#### WHAT IS EXPECTED:
Would you please repeat the lines in the listing below from the one containing "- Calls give" through the final one, exactly as they appear?
■ ■ ■ ■ ■
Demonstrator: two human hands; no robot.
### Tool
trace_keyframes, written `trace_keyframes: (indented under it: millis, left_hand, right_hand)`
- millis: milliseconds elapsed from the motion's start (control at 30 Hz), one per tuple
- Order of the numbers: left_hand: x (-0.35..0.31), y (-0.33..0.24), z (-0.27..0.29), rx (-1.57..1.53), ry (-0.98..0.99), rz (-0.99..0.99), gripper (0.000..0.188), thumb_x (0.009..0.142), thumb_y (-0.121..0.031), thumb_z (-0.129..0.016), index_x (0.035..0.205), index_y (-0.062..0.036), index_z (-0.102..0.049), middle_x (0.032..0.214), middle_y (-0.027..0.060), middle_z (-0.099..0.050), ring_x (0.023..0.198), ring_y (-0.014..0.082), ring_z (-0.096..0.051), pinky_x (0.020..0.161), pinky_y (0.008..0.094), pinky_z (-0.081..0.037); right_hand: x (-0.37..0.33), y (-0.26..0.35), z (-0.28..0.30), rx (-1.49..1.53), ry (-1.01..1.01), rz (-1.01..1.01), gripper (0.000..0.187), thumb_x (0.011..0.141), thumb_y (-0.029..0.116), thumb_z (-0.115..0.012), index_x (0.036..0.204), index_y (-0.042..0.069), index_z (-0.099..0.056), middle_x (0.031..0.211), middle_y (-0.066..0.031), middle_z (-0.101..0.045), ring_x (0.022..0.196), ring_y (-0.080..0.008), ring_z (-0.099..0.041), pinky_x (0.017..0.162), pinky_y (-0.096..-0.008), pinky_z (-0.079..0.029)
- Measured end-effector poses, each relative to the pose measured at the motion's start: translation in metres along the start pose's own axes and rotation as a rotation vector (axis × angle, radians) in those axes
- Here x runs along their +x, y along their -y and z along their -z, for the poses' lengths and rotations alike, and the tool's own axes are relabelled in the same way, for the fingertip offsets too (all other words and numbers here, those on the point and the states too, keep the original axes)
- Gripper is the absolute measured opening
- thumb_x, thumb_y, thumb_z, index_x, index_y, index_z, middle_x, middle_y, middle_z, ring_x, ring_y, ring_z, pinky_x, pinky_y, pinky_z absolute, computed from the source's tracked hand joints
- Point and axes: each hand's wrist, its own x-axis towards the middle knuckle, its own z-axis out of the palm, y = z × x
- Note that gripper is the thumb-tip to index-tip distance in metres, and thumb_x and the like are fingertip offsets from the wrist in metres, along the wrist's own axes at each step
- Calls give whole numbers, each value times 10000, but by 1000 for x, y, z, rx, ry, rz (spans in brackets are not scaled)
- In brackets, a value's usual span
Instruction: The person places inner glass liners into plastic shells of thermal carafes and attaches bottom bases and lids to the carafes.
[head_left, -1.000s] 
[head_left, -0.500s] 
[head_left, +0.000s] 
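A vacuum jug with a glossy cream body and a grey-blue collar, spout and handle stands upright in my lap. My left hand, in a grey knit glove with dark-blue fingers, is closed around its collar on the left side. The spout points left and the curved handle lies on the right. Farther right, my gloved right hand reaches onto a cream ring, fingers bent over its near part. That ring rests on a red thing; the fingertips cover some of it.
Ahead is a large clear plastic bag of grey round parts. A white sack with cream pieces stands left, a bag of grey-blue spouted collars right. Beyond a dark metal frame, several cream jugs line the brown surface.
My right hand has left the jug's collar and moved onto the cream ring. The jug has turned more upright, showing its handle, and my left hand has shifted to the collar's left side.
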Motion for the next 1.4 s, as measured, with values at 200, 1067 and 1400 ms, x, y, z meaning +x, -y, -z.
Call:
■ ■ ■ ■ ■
#### RESULT OF THE TASK:
- Calls give whole numbers, each value times 10000, but by 1000 for x, y, z, rx, ry, rz (spans in brackets are not scaled)
- In brackets, a value's usual span
Instruction: The person places inner glass liners into plastic shells of thermal carafes and attaches bottom bases and lids to the carafes.
[head_left, -1.000s] 
[head_left, -0.500s] 
[head_left, +0.000s] 
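A vacuum jug with a glossy cream body and a grey-blue collar, spout and handle stands upright in my lap. My left hand, in a grey knit glove with dark-blue fingers, is closed around its collar on the left side. The spout points left and the curved handle lies on the right. Farther right, my gloved right hand reaches onto a cream ring, fingers bent over its near part. That ring rests on a red thing; the fingertips cover some of it.
Ahead is a large clear plastic bag of grey round parts. A white sack with cream pieces stands left, a bag of grey-blue spouted collars right. Beyond a dark metal frame, several cream jugs line the brown surface.
My right hand has left the jug's collar and moved onto the cream ring. The jug has turned more upright, showing its handle, and my left hand has shifted to the collar's left side.
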Motion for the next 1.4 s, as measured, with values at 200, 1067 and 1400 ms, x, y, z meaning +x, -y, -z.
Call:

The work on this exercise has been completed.